Bu hızlı karın kaslarını bitirici egzersizi Freeman'ın söylediği her türlü antrenmandan sonra yapabilirsiniz. Yani, ister spin dersi sonrası küçük bir sabah yanığı için eğleniyor olun, ister dersten sonra ekstra kredi almak istiyor olunsilahlanma günübu tam olarak uygun olabilir. Ayrıca bir antrenmanın başlangıcında bir antrenmanın parçası olarak da işe yarayacaktır.ısınma. Freeman, bu senaryoda bu hareketlerin karın kaslarınızı harekete geçireceğini ve böylece egzersizleriniz boyunca sizi korumaya hazır hale geleceğini açıklıyor.

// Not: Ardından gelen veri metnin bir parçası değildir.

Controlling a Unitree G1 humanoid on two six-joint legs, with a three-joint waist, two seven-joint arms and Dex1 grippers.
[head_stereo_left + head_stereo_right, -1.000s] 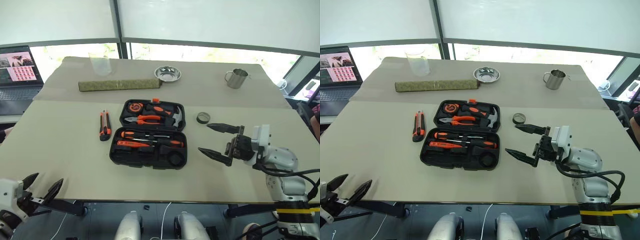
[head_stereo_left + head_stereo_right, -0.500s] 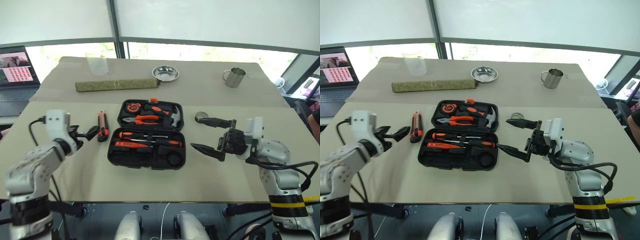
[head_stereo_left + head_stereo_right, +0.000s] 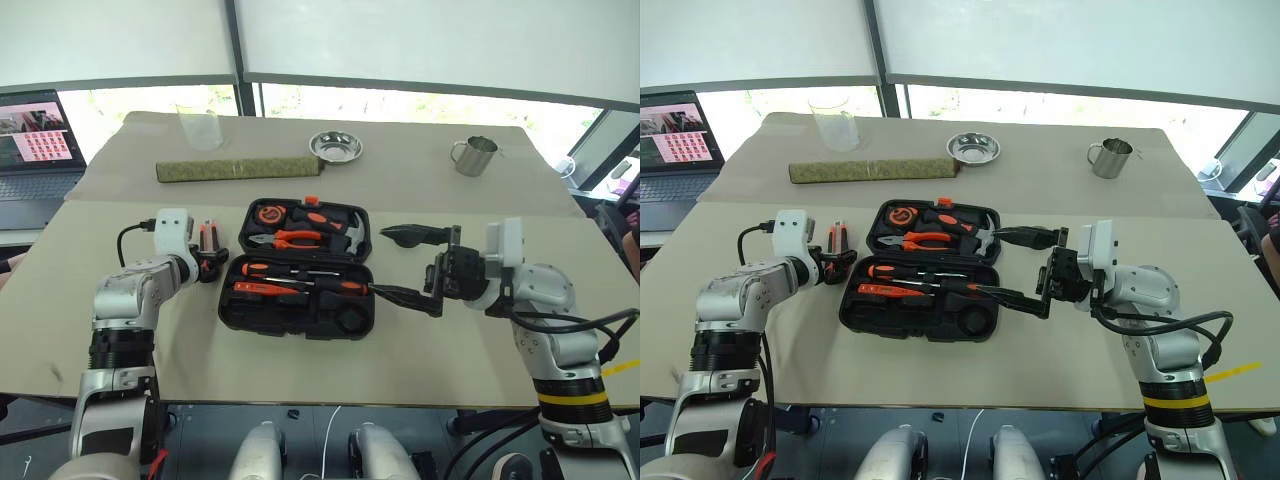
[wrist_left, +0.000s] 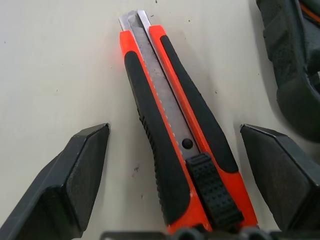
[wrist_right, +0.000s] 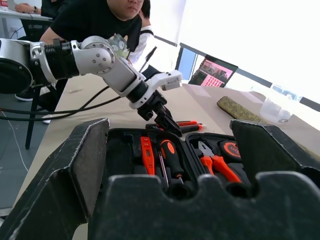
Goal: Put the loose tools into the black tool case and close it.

Ancak bu devreyi dahil ederseniz, karın kaslarınızı ve aslında tüm vücudunuzu çok iyi çalıştırdığınızı bilirsiniz. Bu hızlı çekirdek sonlandırıcıyı denemeye hazır mısınız? Hadi konuya geçelim!

Antrenman

İhtiyacınız olan şey:Sadece vücut ağırlığınız. Ayrıca isteyebilirsinizegzersiz minderikonfor için.

Egzersizler

  • Ölü Böcek
  • Önkol Yan Plank
  • Plank Omuz Vuruşu

Yol Tarifi

  • Aşağıdaki hareketleri aşağıda belirtilen sırayla yapın. Her birini 30 ila 45 saniye boyunca gerçekleştirin. (Yan plank için her iki tarafta 30 ila 45 saniye yapın.) Egzersizler arasında 15 saniye dinlenin.
  • Her üç egzersizi de yaptıktan sonra 1 dakika dinlenin ve ardından devreyi tekrarlayın. Toplamda 2 tur tamamlayın.
  • Paris ölü bir böcek gerçekleştiriyor
    • Pinterest'te
  • Görüntünün olası içeriği İnsan Kişisi Spor Spor Egzersizi Egzersiz Fitness Esneme ve Yoga
    • Pinterest'te
  • Laura tahta omuz vuruşu yapıyor
    • Pinterest'te
Bu Hızlı Çekirdek Sonlandırıcı, Antrenmanınızı Güçlü Hissederek Sonlandırmanın Mükemmel Bir YoludurJenny, serbest çalışan bir sağlık ve fitness gazetecisi ve NASM sertifikalı bir kişisel antrenördür. Northwestern Üniversitesi'nden B.S. ile mezun oldu. gazetecilik ve B.A. psikolojide. SELF'e ek olarak Jenny de şunu yazdı: Vogue Cazibe Sağlık Dıştan Koşucunun Dünyasıve daha fazlası.  Colorado'da yaşıyor ve burada su öğretiyor...Devamını oku Konular kuvvet antrenmanı Ekipmansız Antrenmanlar vücut ağırlığı egzersizleri temel egzersizler gündelik sporcular Hızlı EgzersizlerSelf'den daha fazlası Vücudunuzun Gerçekten İhtiyaç Duyduğu 17 Kalça Esnemesi Vücudunuzun Gerçekten İhtiyaç Duyduğu 17 Kalça EsnemesiHer gün bütün gün oturuyorsanız bu hareketler tam size göre.